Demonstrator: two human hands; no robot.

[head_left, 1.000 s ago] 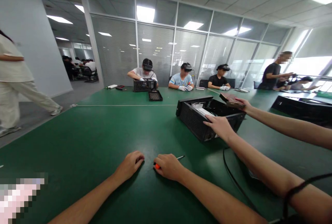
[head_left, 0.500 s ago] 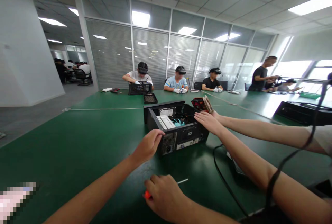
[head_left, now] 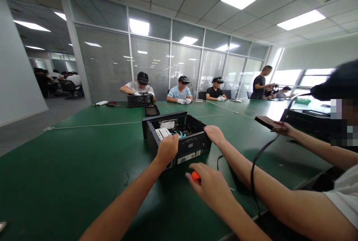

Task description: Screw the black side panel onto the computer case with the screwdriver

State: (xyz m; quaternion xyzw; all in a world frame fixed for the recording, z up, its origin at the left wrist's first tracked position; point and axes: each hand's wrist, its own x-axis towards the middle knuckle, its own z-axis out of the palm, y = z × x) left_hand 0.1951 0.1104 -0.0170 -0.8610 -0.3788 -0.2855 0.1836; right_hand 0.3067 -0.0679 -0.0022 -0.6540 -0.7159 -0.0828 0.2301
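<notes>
A black desktop computer case (head_left: 192, 140) lies on its side with its top open. A white-labelled unit (head_left: 162, 133) and a light-blue fan (head_left: 179, 133) show inside. My left hand (head_left: 167, 149) is closed on the near rim of the case, toward its left. In front of the case, my right hand (head_left: 209, 181) is wrapped around a screwdriver (head_left: 196, 176) with an orange handle; its thin shaft points away to the right. A co-worker's hand (head_left: 214, 135) rests on the right rim, and their other hand (head_left: 283, 128) holds a dark flat box-shaped part (head_left: 267, 122).
The co-worker sits close on my right, arms reaching across. A black cable (head_left: 256, 166) hangs in front of them. Across the green table (head_left: 84, 166), another person works on a second case (head_left: 139, 100), with a dark panel (head_left: 151, 110) beside it. More black hardware (head_left: 310, 121) lies at right.
The co-worker has drawn the red-and-black part away from the case to the right. My left hand has shifted along the rim; my right hand with the screwdriver has risen toward the case.
</notes>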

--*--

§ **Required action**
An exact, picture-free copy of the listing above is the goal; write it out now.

§ **Exercise answer**
Demonstrator: two human hands; no robot.

[head_left, 1.000 s ago] 
[head_left, 0.500 s ago] 
[head_left, now] 

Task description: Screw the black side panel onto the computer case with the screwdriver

State: (xyz m; quaternion xyzw; all in a world frame fixed for the recording, z up, its origin at the left wrist's first tracked position; point and axes: each hand's wrist, its own x-axis towards the middle knuckle, its own z-axis out of the palm, y = z × x) left_hand 0.1951 0.1104 -0.0170 -0.8610 -0.3788 -0.2855 0.1836; right_hand 0.3067 -0.0679 -0.0022 -0.6540 -0.7159 -0.0828 0.2301
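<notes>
A black desktop computer case (head_left: 192, 140) lies on its side with its top open. A white-labelled unit (head_left: 162, 133) and a light-blue fan (head_left: 179, 133) show inside. My left hand (head_left: 167, 149) is closed on the near rim of the case, toward its left. In front of the case, my right hand (head_left: 209, 181) is wrapped around a screwdriver (head_left: 196, 176) with an orange handle; its thin shaft points away to the right. A co-worker's hand (head_left: 214, 135) rests on the right rim, and their other hand (head_left: 283, 128) holds a dark flat box-shaped part (head_left: 267, 122).
The co-worker sits close on my right, arms reaching across. A black cable (head_left: 256, 166) hangs in front of them. Across the green table (head_left: 84, 166), another person works on a second case (head_left: 139, 100), with a dark panel (head_left: 151, 110) beside it. More black hardware (head_left: 310, 121) lies at right.
The co-worker has drawn the red-and-black part away from the case to the right. My left hand has shifted along the rim; my right hand with the screwdriver has risen toward the case.
</notes>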

That concludes the output for this exercise.